■ WHAT THE TASK REQUIRES
Your task is to copy the lines of the data below from the line holding "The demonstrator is" through the line holding "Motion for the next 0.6", inclusive, exactly and with nothing added.
[[ DATA RECORDS, beginning ]]
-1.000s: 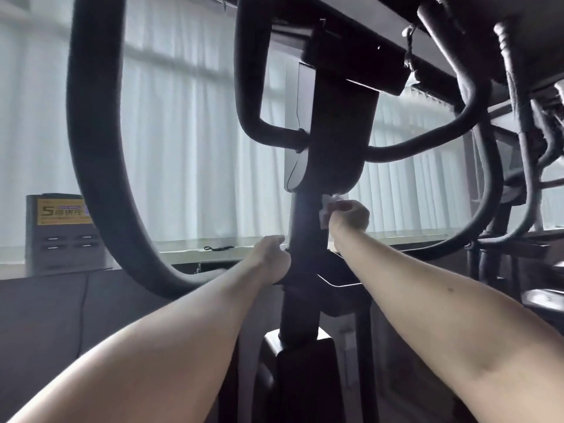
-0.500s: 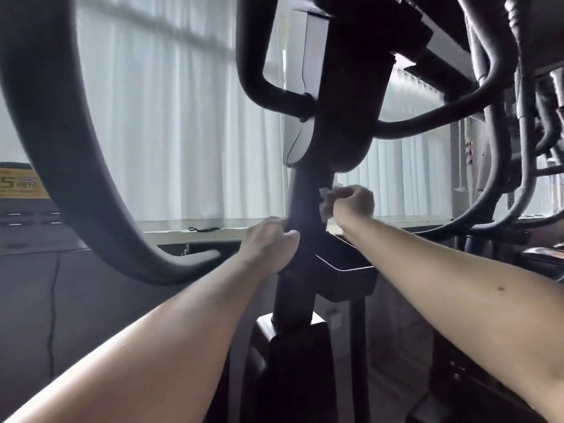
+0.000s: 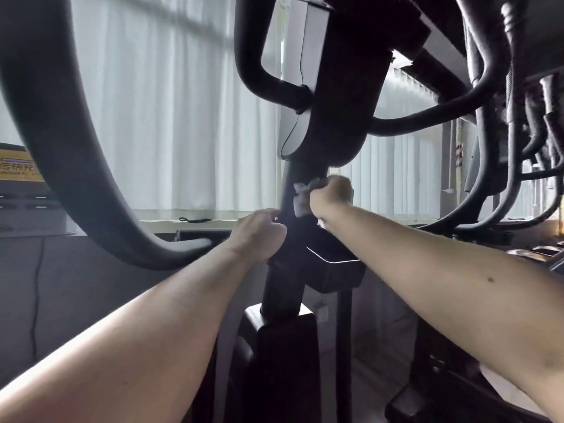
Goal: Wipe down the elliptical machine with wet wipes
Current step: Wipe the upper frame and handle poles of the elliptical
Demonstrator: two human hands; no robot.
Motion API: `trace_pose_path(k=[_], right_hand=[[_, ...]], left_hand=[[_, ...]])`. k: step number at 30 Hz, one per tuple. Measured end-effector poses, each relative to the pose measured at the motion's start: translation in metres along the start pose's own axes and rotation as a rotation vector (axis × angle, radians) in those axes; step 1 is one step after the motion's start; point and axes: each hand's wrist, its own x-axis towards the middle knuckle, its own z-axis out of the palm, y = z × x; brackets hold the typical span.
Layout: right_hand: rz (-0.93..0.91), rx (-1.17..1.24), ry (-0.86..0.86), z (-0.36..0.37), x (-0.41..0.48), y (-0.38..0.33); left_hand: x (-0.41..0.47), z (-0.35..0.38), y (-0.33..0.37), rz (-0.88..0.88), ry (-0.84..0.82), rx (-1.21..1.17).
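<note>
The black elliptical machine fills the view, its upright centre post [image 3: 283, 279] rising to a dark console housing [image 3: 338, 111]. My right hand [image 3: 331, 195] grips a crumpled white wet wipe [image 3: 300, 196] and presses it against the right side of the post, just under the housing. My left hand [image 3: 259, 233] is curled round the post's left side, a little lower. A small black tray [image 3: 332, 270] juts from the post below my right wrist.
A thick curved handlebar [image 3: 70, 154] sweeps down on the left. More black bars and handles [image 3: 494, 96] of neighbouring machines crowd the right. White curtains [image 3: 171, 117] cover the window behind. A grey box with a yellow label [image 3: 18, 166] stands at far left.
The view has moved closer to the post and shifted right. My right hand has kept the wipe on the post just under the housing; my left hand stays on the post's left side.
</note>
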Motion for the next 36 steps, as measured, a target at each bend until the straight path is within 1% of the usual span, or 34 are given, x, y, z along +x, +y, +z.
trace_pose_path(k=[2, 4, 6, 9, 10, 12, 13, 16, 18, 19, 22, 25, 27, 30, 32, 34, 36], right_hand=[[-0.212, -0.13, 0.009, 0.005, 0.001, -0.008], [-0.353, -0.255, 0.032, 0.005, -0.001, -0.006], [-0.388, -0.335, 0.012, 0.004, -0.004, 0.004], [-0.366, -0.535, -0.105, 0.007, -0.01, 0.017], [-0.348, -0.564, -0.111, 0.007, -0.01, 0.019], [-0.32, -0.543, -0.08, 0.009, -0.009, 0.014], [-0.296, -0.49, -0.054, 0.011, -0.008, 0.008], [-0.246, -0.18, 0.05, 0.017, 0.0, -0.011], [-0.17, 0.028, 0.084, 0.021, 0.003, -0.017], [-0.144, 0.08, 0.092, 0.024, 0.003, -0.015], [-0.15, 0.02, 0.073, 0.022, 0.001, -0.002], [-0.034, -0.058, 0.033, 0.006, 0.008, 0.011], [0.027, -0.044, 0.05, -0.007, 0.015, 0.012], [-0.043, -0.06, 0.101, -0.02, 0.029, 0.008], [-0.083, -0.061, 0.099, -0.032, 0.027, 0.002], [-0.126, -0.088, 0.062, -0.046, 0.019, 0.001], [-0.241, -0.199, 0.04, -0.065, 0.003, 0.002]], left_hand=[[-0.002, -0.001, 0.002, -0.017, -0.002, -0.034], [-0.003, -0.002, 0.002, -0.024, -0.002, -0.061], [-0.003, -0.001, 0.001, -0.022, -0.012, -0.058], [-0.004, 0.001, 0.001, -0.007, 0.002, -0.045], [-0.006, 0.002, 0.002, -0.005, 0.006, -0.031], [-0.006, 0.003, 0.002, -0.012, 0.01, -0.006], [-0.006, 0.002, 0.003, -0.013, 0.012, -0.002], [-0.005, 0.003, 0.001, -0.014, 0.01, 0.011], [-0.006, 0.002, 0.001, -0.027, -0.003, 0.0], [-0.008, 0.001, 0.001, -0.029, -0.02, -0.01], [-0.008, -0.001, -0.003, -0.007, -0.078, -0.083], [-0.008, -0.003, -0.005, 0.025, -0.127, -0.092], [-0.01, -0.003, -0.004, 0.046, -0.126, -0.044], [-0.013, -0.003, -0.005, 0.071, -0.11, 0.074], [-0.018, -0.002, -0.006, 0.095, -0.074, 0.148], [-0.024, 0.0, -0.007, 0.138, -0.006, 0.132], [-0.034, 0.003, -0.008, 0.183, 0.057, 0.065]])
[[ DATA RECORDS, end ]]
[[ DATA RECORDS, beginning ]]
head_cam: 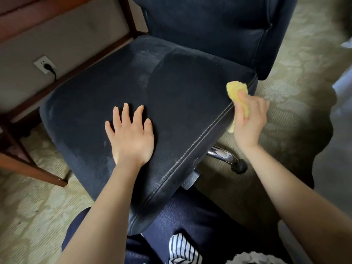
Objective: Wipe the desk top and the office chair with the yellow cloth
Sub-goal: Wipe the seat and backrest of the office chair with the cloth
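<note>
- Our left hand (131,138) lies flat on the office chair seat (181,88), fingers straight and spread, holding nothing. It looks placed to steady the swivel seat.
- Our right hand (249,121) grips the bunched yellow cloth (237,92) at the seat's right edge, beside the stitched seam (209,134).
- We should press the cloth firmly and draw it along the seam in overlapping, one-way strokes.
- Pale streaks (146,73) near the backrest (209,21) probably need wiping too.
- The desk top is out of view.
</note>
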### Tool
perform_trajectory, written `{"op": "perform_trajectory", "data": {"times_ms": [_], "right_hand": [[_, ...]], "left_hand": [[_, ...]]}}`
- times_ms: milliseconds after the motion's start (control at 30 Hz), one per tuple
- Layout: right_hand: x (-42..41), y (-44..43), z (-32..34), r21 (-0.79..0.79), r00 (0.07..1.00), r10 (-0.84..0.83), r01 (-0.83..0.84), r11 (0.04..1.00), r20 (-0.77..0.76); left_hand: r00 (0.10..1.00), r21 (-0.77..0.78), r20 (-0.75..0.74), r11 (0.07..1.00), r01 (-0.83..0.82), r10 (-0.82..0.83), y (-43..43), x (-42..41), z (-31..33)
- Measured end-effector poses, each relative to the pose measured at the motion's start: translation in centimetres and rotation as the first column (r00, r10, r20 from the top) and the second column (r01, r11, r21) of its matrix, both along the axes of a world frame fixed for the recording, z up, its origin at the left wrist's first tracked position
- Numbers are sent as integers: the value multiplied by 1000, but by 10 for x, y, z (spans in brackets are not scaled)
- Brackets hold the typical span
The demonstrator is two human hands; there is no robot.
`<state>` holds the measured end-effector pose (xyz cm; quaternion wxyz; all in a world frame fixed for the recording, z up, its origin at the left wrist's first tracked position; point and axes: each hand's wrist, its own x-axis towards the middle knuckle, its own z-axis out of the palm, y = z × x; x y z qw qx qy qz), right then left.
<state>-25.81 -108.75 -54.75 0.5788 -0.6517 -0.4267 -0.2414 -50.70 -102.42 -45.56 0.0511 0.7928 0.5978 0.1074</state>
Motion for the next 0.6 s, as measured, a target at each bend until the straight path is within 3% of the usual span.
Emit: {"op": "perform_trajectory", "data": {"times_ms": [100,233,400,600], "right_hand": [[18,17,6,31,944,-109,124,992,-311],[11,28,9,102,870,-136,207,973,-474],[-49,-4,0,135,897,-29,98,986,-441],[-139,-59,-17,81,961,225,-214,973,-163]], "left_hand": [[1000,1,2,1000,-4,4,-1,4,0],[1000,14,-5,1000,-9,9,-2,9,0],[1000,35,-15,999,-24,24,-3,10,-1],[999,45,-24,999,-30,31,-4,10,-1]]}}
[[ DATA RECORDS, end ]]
■ RESULT OF THIS TASK
The demonstrator is two human hands; there is no robot.
`<state>` holds the measured end-effector pose (xyz cm; quaternion wxyz; all in a world frame fixed for the recording, z up, its origin at the left wrist's first tracked position; point and axes: each hand's wrist, its own x-axis towards the middle knuckle, its own z-axis out of the palm, y = z × x; x y z qw qx qy qz), right then left.
<state>-25.81 -108.75 -54.75 0.5788 -0.6517 -0.4267 -0.2414 -50.70 -102.42 -45.56 0.0511 0.7928 0.5978 0.1074</state>
Motion for the next 0.6 s, as measured, a target at each bend until the straight path is within 3% of the usual span.

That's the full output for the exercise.